**Assigned task**
Repeat exactly the line containing "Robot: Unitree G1" and every line after it in the entries, and nothing besides.

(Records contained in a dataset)
--------------------

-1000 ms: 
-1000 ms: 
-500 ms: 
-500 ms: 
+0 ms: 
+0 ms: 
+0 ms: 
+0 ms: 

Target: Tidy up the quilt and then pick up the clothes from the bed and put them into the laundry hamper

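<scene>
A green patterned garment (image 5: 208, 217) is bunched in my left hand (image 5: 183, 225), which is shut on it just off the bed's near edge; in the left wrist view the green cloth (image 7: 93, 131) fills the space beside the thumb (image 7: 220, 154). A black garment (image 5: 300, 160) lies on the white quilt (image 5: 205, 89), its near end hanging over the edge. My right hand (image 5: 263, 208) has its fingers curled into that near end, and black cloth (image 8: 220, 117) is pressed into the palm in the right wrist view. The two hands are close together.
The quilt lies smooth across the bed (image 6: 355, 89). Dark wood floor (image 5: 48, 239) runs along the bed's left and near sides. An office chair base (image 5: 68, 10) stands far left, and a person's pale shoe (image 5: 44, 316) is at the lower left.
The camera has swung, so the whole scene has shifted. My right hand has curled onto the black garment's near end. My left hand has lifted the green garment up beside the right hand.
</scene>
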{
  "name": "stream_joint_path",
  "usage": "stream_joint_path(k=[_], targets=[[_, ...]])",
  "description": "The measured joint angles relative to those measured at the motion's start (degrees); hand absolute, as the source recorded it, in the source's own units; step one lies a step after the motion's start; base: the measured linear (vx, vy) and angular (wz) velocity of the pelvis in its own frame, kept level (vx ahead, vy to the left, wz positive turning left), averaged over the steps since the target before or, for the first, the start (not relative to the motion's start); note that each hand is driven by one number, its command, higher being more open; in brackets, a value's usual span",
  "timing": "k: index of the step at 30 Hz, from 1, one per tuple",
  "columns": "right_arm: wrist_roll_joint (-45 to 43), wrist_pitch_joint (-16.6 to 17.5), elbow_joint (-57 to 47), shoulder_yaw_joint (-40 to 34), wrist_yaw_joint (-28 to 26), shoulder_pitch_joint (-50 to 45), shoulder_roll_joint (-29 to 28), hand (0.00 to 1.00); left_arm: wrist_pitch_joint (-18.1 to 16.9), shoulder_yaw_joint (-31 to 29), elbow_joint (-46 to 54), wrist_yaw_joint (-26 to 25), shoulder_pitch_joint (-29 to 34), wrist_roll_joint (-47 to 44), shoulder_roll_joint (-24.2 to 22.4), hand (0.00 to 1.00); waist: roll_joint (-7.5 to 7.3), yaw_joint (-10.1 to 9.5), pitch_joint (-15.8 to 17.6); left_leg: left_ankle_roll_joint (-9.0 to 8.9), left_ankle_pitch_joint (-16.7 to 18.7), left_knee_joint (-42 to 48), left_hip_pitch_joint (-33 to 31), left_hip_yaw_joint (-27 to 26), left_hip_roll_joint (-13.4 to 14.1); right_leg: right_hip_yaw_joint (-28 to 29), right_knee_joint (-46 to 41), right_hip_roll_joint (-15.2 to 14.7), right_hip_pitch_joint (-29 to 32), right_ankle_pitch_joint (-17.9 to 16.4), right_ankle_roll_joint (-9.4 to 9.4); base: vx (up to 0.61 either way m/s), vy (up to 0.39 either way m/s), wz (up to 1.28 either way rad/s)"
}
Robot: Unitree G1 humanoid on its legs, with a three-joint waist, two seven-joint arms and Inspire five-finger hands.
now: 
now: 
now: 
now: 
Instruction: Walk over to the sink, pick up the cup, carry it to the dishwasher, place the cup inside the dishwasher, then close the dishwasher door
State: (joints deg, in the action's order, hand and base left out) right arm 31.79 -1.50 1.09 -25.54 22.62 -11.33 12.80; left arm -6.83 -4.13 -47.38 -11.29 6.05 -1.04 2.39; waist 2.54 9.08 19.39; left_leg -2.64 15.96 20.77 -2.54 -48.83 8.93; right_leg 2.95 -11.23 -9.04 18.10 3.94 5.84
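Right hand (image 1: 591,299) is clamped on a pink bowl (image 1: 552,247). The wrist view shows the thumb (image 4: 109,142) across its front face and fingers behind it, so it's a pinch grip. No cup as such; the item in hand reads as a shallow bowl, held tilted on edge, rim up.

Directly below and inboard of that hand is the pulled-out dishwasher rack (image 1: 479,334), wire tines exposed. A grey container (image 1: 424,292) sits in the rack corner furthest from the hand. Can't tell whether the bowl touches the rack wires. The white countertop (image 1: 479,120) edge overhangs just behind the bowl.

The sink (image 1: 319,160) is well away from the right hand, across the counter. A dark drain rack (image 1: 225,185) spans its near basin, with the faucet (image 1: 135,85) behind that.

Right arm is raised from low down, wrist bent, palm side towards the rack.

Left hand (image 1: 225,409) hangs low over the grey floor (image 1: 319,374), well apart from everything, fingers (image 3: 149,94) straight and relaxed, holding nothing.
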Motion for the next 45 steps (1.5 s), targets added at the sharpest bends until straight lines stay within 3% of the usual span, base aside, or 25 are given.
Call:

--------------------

**Problem solution**
Robot: Unitree G1 humanoid on its legs, with a three-joint waist, two seven-joint arms and Inspire five-finger hands.
now: 
now: 
now: 
now: 
Instruction: Walk over to the sink, pick up the cup, carry it to the dishwasher, place the cup inside the dishwasher, then close the dishwasher door
State: (joints deg, in the action's order, hand and base left out) right arm 31.79 -1.50 1.09 -25.54 22.62 -11.33 12.80; left arm -6.83 -4.13 -47.38 -11.29 6.05 -1.04 2.39; waist 2.54 9.08 19.39; left_leg -2.64 15.96 20.77 -2.54 -48.83 8.93; right_leg 2.95 -11.23 -9.04 18.10 3.94 5.84
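Right hand (image 1: 591,299) is clamped on a pink bowl (image 1: 552,247). The wrist view shows the thumb (image 4: 109,142) across its front face and fingers behind it, so it's a pinch grip. No cup as such; the item in hand reads as a shallow bowl, held tilted on edge, rim up.

Directly below and inboard of that hand is the pulled-out dishwasher rack (image 1: 479,334), wire tines exposed. A grey container (image 1: 424,292) sits in the rack corner furthest from the hand. Can't tell whether the bowl touches the rack wires. The white countertop (image 1: 479,120) edge overhangs just behind the bowl.

The sink (image 1: 319,160) is well away from the right hand, across the counter. A dark drain rack (image 1: 225,185) spans its near basin, with the faucet (image 1: 135,85) behind that.

Right arm is raised from low down, wrist bent, palm side towards the rack.

Left hand (image 1: 225,409) hangs low over the grey floor (image 1: 319,374), well apart from everything, fingers (image 3: 149,94) straight and relaxed, holding nothing.
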Motion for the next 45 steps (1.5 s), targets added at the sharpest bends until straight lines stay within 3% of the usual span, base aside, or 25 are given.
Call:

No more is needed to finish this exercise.